Wikipedia:Bots/Requests for approval/Jmax-bot
- The following discussion is an archived debate. Please do not modify it. Subsequent comments should be made in a new section. The result of the discussion was Approved.
Operator: Jmax-
Automatic or Manually Assisted: Automatic
Programming Language(s): Perl, WWW::Mechanize
Function Summary: Wikipedia:FA counting
Edit period(s) (e.g. Continuous, daily, one time run): Daily
Edit rate requested: 1 edit per day
Already has a bot flag (Y/N): N
Function Details: Currently, it merely counts the number of Featured Articles and places them on User:Jmax-bot/FACounter, as per this request by User:BanyanTree. Perhaps more at a future date, pending any requests.
Discussion
- Quick question - can you explain a little about the whitelist? (And how a newly registered account can't mess it up by making a vandalism at the right moment). Also, if/when it is given the admin flag, I assume it can be retargetted at Template:FA number, right? Raul654 03:43, 11 December 2006 (UTC)[reply]
From the example here:
- One question. What happens if an RC patroller reverts the vandalism? Neither UserA nor VandalReverter would be on the whitelist... what would the bot do then? Titoxd(?!?) 04:30, 11 December 2006 (UTC)[reply]
- Another question: non-admin users routinely change the categories or names (to fix redirects) of featured articles: if the last edit is not an admin or a whitelist user, what will the bot do? (Thanks so much for the help, Jmax.) Sandy (Talk) 04:32, 11 December 2006 (UTC)[reply]
- The bot does not currently support any whitelist, as I was expecting to encounter issues, such as these, that I had not previously prepare for, and it would have been a waste of resources to design a system without fully understanding the requirements. So, I was thinking that in the event the current revision was not made by a whitelisted user, the bot would check the last 5 or so revisions, and comparing them for differences, and attempting to determine if any vandalism had occurred (perhaps someone could clue me in on a good method of determining vandalism). Of course, this introduces some faults: the implementation of the vandalism detection may not, and probably will not, be perfect; as well as the issue of attempting to craft a perfect whitelist for a community-contributed project. Thoughts? --Jmax- 07:16, 11 December 2006 (UTC)[reply]
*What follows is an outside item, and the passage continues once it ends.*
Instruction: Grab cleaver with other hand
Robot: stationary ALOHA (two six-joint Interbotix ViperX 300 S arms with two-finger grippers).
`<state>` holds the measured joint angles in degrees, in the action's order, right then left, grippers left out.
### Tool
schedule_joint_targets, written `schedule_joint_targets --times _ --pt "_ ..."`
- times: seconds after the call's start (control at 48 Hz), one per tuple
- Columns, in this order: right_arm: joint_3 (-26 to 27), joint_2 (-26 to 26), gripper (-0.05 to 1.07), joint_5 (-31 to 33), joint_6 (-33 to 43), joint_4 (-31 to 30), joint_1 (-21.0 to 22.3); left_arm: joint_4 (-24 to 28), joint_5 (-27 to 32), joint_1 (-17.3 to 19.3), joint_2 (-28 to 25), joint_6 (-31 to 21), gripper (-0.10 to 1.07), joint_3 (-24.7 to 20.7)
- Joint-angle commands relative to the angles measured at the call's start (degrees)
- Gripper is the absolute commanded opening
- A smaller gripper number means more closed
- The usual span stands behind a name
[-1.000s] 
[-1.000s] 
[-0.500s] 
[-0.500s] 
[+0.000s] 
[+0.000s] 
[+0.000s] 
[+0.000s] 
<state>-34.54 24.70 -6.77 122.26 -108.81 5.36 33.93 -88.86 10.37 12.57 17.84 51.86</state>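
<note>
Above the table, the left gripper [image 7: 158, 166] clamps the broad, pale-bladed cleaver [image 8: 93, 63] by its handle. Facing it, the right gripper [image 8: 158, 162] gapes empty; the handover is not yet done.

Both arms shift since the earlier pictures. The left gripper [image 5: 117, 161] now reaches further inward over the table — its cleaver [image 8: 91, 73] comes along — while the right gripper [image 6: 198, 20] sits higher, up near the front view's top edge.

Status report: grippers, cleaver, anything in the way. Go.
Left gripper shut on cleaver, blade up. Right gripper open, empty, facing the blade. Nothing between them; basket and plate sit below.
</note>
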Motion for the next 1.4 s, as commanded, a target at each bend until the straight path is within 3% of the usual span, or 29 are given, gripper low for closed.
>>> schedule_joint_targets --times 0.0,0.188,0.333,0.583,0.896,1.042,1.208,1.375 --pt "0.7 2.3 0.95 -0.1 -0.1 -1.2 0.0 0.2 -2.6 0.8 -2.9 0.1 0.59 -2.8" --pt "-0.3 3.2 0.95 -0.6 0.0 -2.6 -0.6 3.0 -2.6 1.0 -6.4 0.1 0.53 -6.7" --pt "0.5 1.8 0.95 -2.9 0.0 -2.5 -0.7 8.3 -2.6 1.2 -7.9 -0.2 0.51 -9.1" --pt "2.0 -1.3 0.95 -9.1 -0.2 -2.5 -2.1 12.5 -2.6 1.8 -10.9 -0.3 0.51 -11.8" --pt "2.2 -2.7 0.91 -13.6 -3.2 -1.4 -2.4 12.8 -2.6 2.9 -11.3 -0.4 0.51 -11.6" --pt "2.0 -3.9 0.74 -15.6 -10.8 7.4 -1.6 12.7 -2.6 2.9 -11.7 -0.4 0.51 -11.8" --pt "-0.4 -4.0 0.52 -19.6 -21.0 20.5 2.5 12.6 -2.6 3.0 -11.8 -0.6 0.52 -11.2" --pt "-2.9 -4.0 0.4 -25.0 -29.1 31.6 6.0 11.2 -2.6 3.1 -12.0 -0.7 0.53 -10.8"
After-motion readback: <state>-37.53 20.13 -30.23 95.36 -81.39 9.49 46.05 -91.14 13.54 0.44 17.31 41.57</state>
- Hi Jmax-, Thanks for all your work on this. Last night, I came up with an example of how the whitelist might work with a 15 minute wait after an edit by an editor not on the whitelist on the FA talk page, which I'll paste here for convenient reference:
- 11:30: AdminX removes two articles as part of FARC
- 11:58: UserA blanks the page.
- 12:00: The bot checks the page, sees that UserA is not on the whitelist and waits
- 12:02: WhitelistedUserB reverts the vandalism by UserA to the version by AdminX
- 12:15: 15 minutes having elapsed, the bot checks again. It sees that the last editor was whitelisted and updates the count.
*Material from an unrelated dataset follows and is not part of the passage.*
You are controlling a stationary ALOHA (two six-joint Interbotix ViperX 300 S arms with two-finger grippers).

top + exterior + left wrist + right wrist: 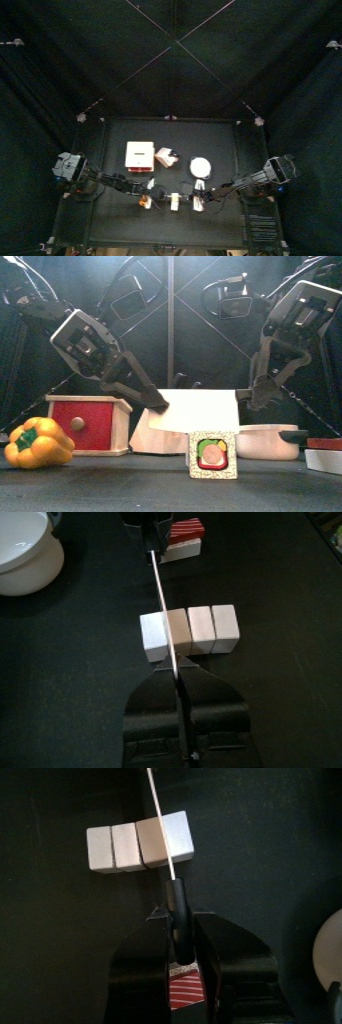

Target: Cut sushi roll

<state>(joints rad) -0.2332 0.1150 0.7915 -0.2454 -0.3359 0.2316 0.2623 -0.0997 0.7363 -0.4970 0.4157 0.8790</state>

- Both Titoxd and Sandy both make good points above in response. Sandy's point can perhaps be addressed by having the bot check for changes to the FA number, rather than any change at all. So for example: (I have commented out my extended examples in the interests of keeping the viewed page to a manageable size. - BanyanTree 15:14, 12 December 2006 (UTC))[reply]
- My thought is that the vandal spoofing feature is to stop ridiculous changes to the number. An additional feature throttling changes to 5% or less may do that, while the whitelist check and pause greatly reduces the chances of a bad change going through at all. (The FA regulars can state if an update has ever involved a greater proportion than that.) I'm not sure that the effort involved in a technical solution comparing a user who removes an article and one who reverts him, and trying to decide who is correct, is worth the effort. Thoughts on this?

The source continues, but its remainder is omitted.